For the material below, state how many lines have the word "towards" in them, with no other words.
Start of Records shown
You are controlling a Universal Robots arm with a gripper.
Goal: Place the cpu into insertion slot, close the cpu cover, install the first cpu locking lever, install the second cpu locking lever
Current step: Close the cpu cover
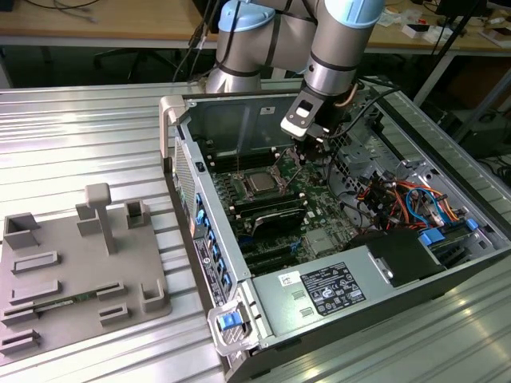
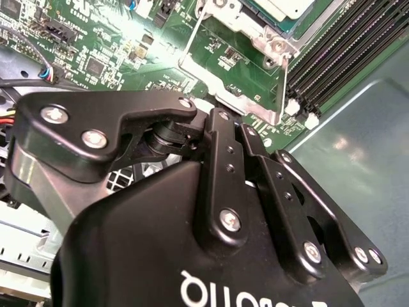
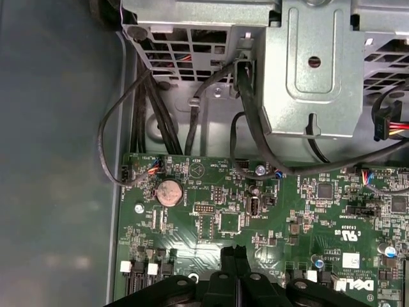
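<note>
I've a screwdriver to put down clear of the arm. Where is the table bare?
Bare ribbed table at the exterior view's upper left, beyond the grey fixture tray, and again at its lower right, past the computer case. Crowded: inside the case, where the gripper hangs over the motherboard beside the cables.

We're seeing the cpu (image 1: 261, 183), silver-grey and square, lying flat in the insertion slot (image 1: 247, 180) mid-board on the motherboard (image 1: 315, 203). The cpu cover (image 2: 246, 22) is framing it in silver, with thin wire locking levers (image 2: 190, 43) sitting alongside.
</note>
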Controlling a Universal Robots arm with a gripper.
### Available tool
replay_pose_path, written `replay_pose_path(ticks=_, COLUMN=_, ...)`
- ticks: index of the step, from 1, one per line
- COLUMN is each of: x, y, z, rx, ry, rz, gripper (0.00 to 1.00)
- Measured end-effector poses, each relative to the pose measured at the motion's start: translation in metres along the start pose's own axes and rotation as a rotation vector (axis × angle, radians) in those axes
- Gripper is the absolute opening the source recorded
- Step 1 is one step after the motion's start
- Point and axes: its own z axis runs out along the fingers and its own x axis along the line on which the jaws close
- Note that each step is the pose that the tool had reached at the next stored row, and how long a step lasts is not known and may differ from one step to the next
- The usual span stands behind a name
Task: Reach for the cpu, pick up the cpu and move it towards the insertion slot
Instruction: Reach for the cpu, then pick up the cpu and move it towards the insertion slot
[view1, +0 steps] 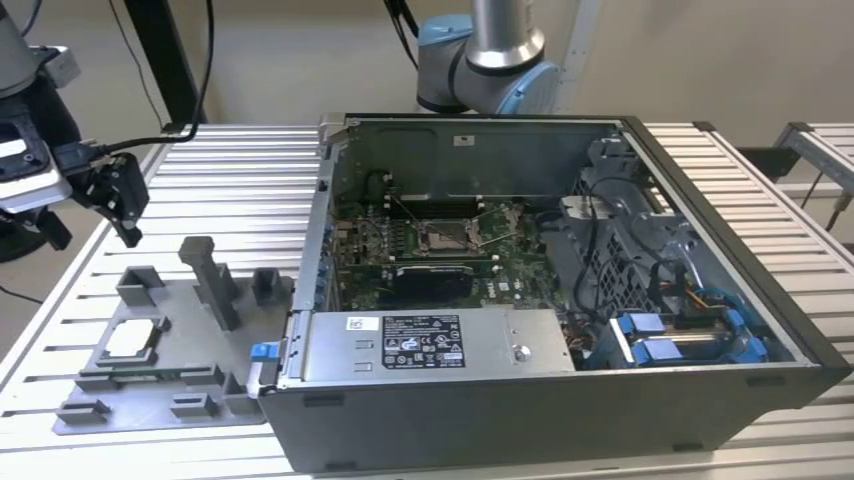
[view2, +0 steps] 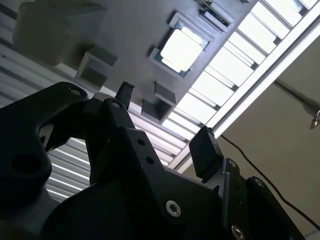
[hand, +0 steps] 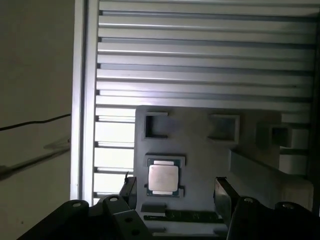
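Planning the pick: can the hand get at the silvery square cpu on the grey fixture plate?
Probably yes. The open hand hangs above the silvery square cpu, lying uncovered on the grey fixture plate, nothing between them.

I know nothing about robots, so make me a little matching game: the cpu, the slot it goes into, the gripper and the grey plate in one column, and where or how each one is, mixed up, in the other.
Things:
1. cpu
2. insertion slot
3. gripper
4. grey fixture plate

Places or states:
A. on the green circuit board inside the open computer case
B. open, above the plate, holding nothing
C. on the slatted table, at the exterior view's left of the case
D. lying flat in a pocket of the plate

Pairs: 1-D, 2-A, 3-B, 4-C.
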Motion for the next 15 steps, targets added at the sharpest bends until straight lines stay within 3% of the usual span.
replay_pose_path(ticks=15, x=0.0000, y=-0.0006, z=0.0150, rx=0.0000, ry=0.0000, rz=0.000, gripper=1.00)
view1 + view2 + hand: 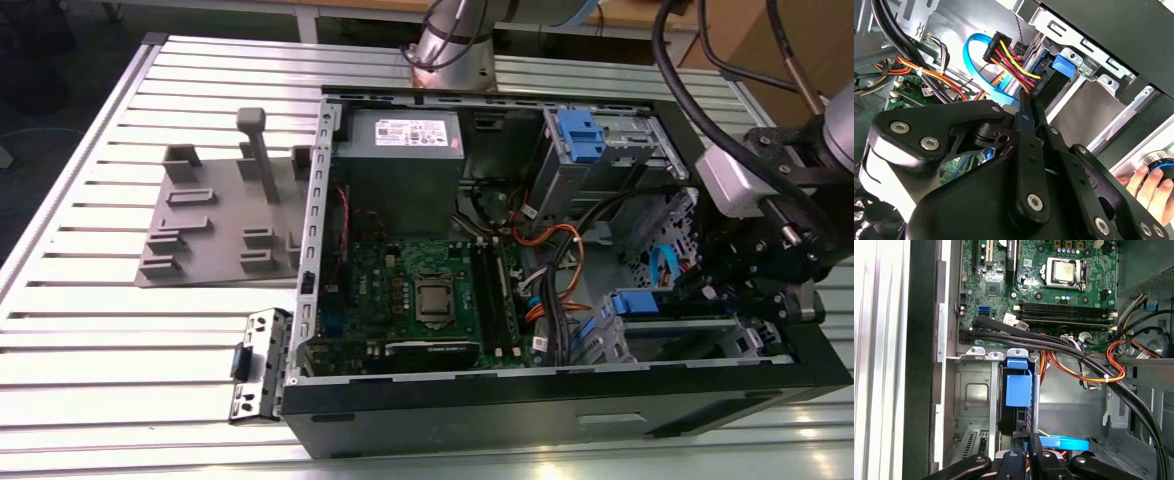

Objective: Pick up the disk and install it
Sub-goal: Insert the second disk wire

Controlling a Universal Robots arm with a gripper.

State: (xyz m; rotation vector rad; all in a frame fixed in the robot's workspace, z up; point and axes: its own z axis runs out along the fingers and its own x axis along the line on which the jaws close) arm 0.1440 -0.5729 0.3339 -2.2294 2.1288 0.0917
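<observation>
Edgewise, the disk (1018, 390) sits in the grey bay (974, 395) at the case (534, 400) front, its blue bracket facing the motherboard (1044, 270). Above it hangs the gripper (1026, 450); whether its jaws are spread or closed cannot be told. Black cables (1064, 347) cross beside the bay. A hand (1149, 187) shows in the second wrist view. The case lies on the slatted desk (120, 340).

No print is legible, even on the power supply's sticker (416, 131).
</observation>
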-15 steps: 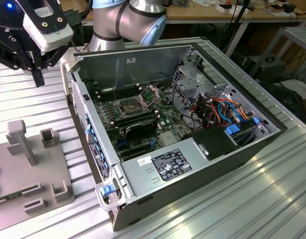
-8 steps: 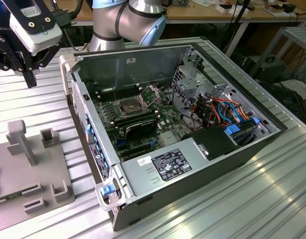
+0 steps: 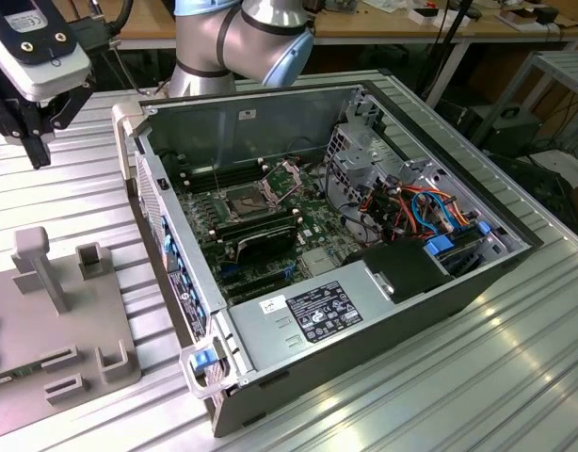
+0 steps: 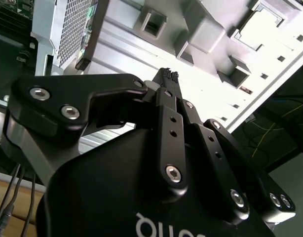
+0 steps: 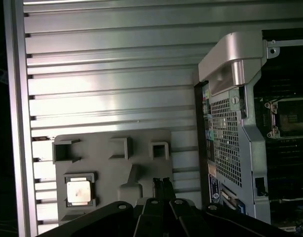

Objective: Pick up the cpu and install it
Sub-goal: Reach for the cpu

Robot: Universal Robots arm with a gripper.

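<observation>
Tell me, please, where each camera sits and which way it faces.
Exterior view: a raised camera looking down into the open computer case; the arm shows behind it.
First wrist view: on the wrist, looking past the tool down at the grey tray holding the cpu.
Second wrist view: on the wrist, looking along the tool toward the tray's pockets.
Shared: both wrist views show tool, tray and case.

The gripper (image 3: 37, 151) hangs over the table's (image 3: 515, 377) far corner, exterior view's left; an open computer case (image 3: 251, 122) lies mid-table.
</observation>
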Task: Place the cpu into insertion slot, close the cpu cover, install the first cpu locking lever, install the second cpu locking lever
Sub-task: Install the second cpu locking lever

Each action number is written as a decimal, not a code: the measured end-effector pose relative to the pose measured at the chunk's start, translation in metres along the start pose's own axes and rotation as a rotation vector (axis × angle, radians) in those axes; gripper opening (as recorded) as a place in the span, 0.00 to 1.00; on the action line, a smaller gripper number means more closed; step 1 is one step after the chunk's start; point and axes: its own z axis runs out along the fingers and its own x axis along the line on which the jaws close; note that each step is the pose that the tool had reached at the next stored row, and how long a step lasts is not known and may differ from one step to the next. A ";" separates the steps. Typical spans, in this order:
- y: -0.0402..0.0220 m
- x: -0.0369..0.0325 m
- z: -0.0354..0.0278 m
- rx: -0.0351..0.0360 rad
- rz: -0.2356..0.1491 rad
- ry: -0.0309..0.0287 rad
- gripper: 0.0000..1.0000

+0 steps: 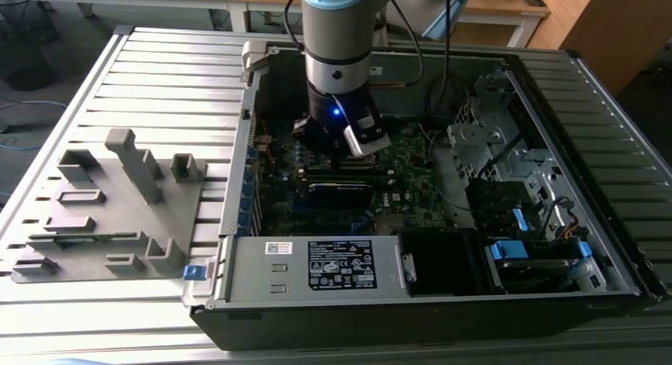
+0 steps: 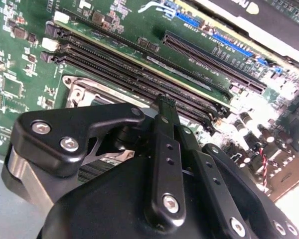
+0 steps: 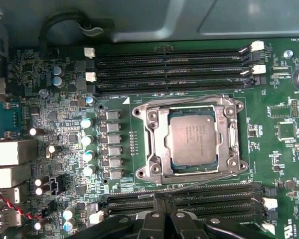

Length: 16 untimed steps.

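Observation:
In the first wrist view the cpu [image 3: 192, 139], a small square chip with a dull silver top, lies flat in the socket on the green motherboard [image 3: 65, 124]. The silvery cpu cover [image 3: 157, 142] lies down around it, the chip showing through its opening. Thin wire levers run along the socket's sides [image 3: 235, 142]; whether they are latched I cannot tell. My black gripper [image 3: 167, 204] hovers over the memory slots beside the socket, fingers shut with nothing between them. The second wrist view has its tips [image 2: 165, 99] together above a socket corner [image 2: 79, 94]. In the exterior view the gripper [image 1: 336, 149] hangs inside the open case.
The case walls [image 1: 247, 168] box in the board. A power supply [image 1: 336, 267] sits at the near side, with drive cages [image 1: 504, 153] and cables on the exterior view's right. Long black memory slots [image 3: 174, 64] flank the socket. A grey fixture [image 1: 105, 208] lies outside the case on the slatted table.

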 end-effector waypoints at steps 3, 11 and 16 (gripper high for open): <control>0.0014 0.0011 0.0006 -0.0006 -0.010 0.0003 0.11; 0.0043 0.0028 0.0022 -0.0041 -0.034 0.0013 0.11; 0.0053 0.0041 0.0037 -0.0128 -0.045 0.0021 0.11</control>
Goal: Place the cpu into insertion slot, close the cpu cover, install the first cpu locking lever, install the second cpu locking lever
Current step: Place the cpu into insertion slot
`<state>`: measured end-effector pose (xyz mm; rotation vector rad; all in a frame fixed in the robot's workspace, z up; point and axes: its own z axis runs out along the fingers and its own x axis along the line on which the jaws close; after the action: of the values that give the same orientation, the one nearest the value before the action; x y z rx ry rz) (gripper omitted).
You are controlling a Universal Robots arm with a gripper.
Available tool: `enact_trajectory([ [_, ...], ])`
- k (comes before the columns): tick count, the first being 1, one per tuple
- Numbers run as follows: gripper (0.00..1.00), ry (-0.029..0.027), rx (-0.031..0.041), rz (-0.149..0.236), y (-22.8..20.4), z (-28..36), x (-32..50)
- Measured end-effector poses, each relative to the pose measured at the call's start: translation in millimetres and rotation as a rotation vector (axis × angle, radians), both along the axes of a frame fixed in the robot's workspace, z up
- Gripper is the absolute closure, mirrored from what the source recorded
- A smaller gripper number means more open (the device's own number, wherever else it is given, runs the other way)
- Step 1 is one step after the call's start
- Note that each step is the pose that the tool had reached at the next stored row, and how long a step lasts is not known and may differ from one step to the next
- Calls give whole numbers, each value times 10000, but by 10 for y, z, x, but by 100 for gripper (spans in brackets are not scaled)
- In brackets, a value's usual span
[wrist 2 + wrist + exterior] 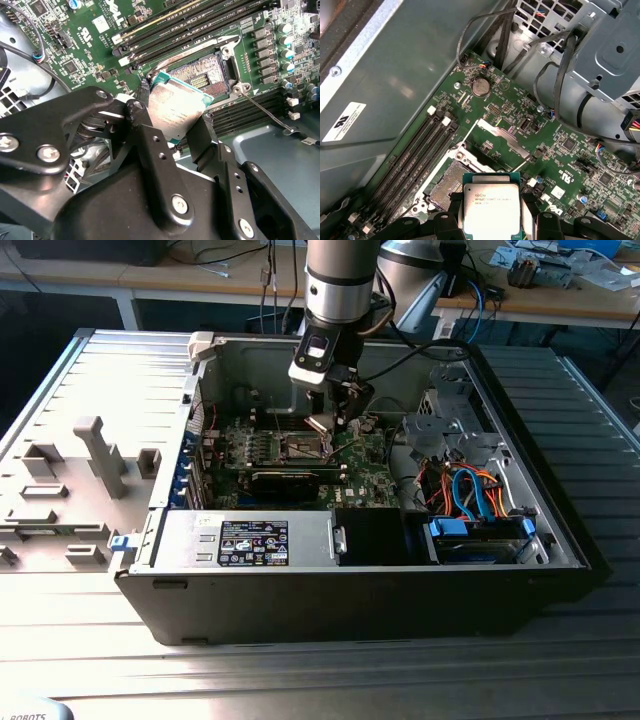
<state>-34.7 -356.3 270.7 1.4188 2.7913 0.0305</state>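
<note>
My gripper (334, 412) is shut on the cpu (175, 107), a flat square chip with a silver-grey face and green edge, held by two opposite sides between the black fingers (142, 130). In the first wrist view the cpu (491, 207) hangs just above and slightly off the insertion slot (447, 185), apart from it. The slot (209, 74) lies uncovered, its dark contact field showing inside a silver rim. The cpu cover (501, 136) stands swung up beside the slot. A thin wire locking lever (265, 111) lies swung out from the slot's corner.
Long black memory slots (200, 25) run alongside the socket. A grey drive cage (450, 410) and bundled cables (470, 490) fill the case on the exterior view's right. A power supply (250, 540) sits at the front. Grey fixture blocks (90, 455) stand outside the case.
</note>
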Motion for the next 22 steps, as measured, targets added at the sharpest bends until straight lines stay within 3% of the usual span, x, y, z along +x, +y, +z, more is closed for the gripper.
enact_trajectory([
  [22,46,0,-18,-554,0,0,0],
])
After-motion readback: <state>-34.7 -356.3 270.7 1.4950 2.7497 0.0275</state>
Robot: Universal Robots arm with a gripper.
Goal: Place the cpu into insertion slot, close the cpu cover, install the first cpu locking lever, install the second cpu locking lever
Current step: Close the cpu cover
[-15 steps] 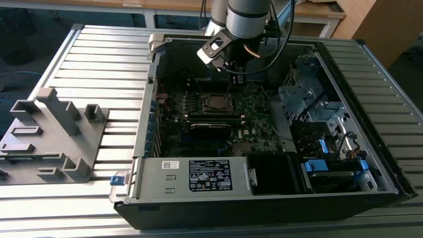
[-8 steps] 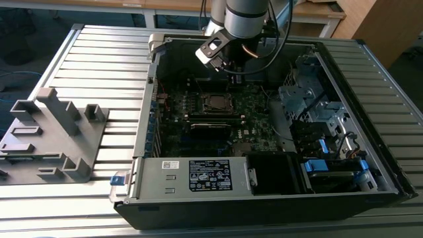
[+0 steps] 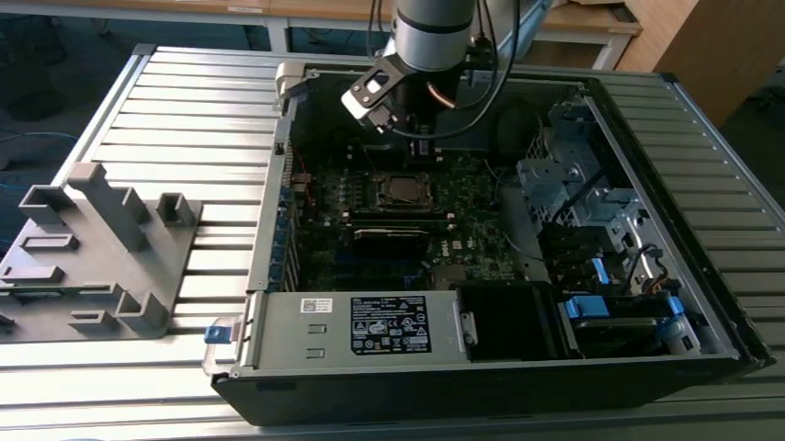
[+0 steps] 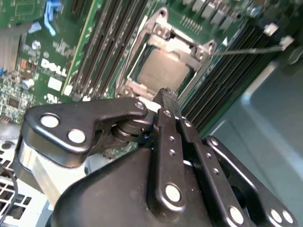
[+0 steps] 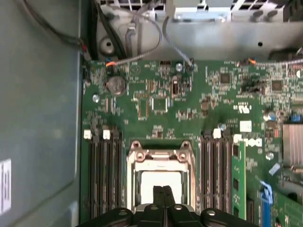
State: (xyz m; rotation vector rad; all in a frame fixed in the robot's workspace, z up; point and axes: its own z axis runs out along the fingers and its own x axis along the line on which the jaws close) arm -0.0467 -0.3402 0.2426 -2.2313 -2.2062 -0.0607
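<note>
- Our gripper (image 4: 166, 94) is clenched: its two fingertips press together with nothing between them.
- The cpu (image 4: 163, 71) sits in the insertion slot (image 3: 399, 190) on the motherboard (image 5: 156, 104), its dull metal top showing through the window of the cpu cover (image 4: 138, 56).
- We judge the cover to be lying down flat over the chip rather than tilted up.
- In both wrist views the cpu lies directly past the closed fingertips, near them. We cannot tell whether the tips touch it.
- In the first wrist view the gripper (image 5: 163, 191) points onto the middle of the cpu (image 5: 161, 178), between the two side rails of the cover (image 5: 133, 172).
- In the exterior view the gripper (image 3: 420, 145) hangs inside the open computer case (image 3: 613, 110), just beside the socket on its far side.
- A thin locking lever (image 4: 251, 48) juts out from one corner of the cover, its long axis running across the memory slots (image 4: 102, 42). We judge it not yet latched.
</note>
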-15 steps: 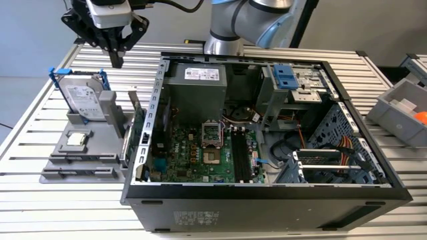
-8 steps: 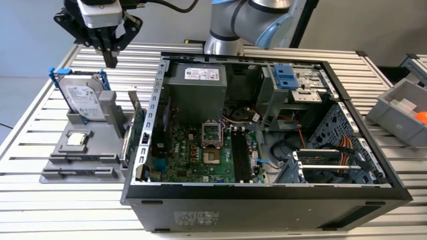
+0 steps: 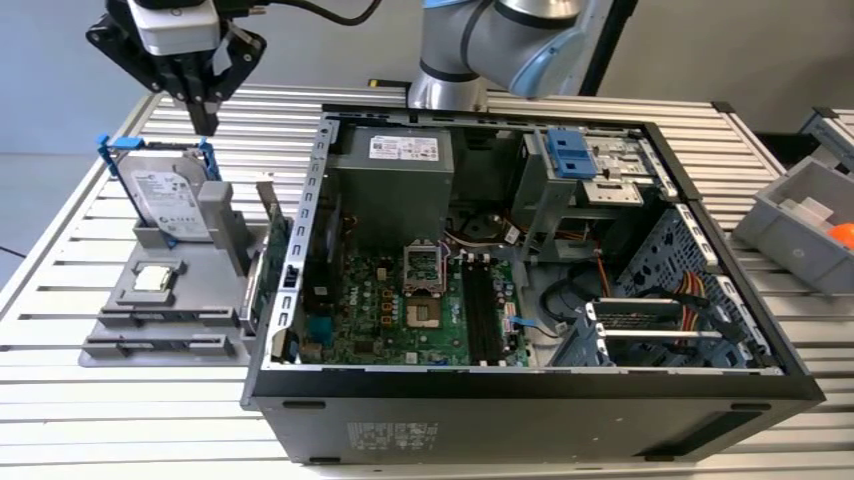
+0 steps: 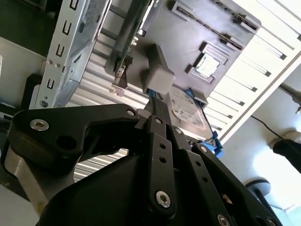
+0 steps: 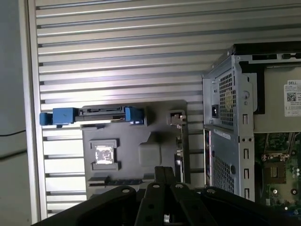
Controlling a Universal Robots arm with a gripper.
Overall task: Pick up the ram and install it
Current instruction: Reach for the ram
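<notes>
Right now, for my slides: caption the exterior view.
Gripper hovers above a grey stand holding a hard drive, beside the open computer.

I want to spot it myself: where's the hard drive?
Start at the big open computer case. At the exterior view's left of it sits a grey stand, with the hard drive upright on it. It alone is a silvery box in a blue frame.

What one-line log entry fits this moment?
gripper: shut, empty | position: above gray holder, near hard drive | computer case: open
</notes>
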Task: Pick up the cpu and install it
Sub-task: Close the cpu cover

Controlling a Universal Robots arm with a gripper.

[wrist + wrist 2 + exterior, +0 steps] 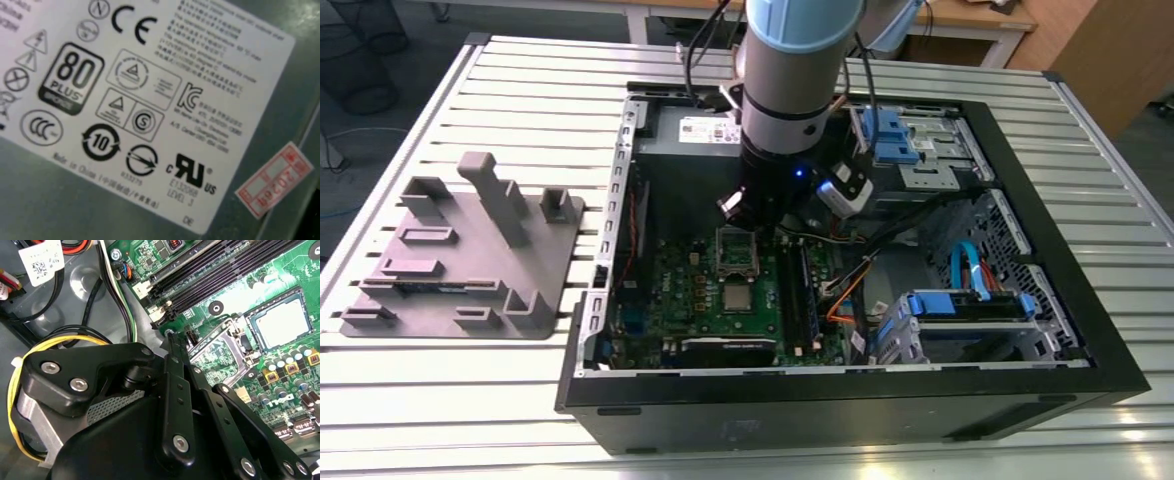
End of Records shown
Worked solution: 2